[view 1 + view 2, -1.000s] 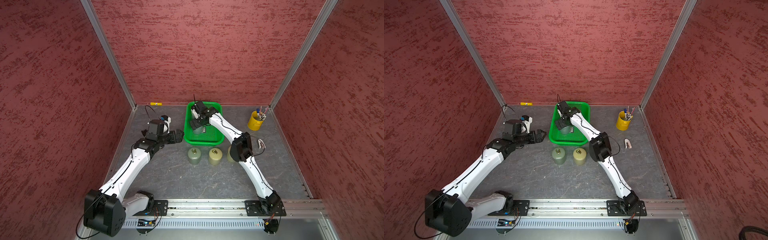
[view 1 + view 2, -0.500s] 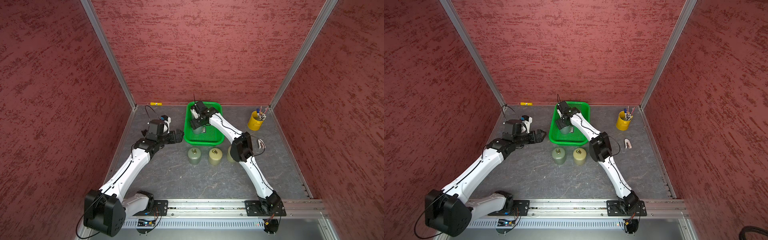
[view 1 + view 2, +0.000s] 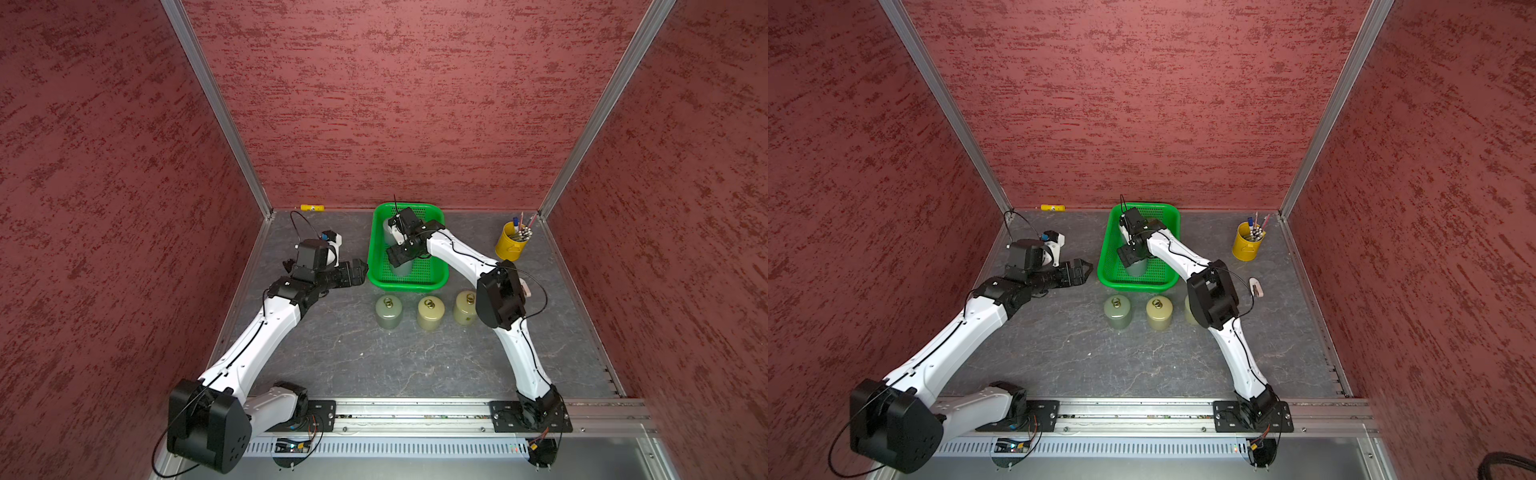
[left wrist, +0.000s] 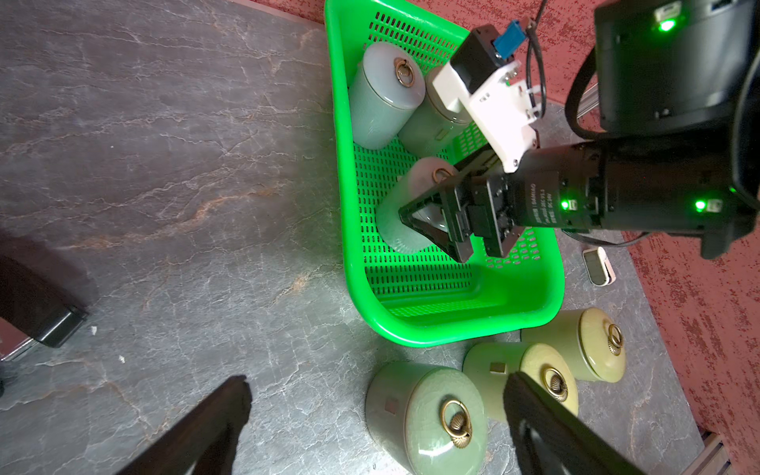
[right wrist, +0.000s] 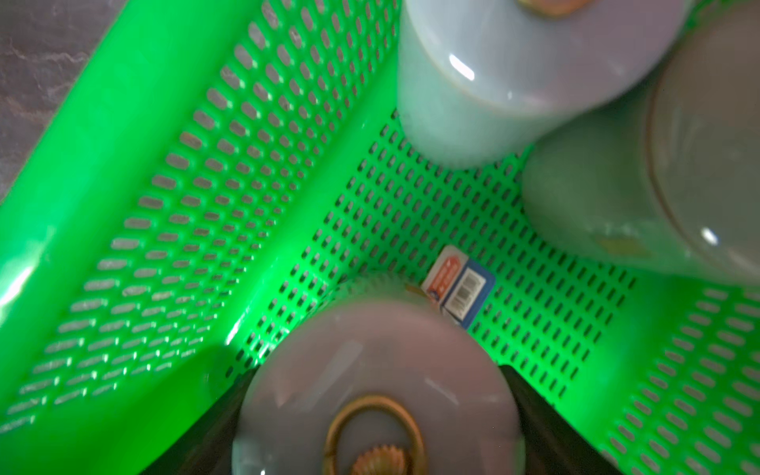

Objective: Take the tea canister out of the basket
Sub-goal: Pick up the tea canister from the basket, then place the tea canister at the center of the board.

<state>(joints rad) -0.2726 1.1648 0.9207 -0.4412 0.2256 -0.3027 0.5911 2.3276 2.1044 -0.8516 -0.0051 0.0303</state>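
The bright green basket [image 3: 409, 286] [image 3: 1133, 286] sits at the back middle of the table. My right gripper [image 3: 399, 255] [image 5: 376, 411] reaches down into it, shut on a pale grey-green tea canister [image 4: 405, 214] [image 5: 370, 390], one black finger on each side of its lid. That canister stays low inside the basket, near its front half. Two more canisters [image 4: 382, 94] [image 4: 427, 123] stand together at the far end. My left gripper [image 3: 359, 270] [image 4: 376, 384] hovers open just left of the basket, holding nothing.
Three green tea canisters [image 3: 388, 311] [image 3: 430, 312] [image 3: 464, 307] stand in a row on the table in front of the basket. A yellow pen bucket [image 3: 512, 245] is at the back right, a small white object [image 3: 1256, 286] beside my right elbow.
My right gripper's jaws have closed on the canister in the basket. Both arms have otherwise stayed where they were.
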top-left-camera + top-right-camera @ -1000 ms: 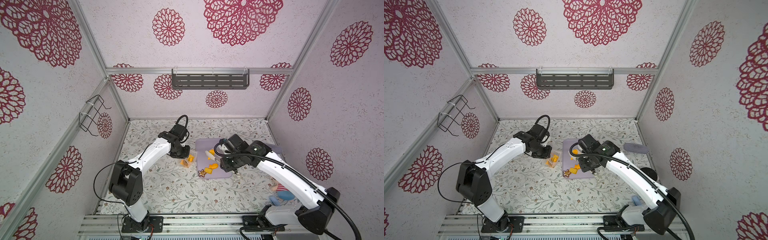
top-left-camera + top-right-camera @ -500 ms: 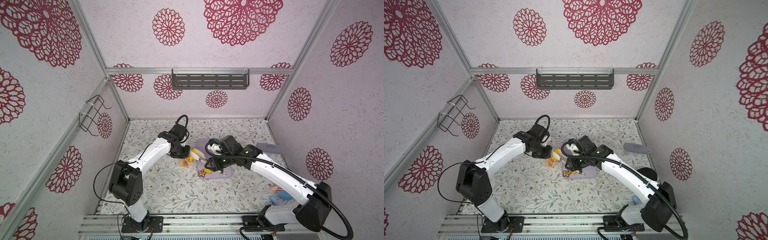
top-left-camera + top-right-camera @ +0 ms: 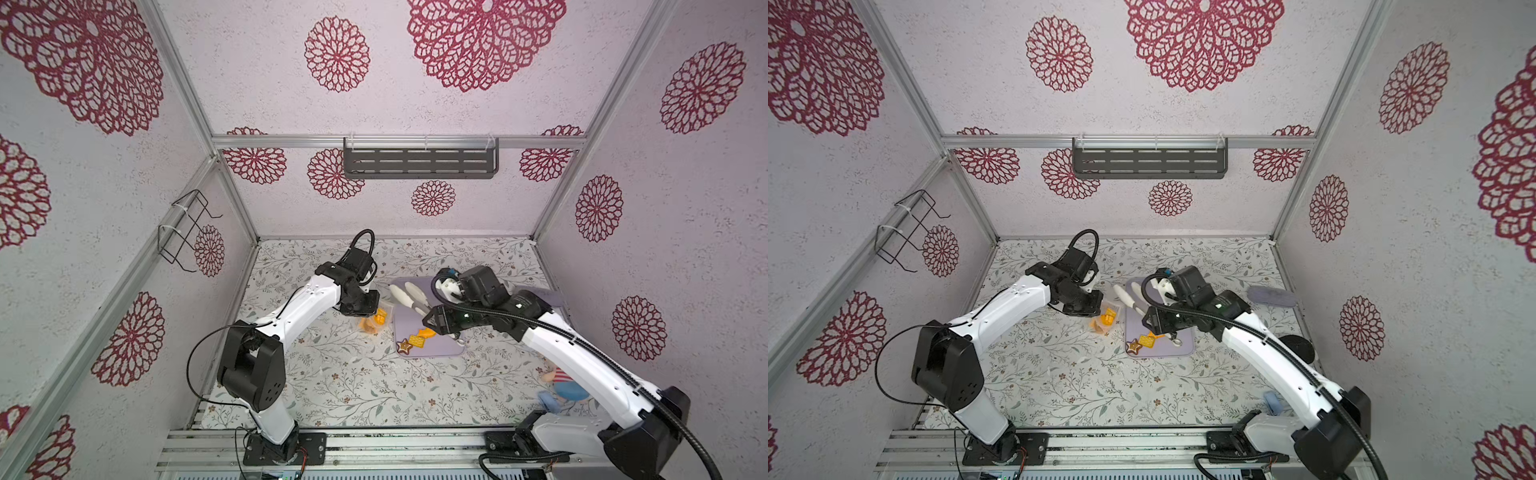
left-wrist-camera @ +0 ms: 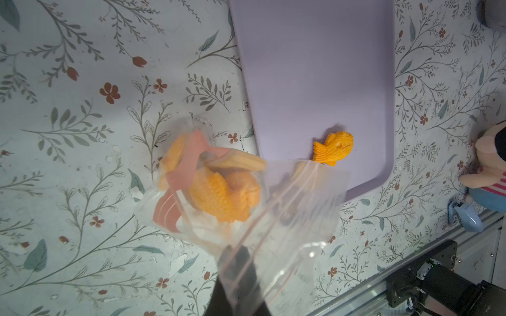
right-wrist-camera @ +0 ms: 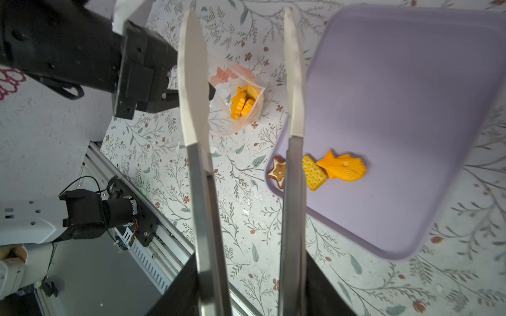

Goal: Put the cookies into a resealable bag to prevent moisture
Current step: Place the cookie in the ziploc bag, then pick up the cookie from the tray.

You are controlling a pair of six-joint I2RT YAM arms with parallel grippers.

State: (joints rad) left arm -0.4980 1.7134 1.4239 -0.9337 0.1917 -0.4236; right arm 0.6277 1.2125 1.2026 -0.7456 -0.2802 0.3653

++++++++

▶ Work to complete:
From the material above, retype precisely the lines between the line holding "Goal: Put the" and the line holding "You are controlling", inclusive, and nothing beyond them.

▶ Response area:
Goal: Put the cookies into a resealable bag to prevent moisture
Current step: Place the cookie in the ziploc bag, then pick up the cookie from the tray.

You are controlling a pair of six-joint I2RT YAM arms with parallel grippers.

The exercise is fully answered.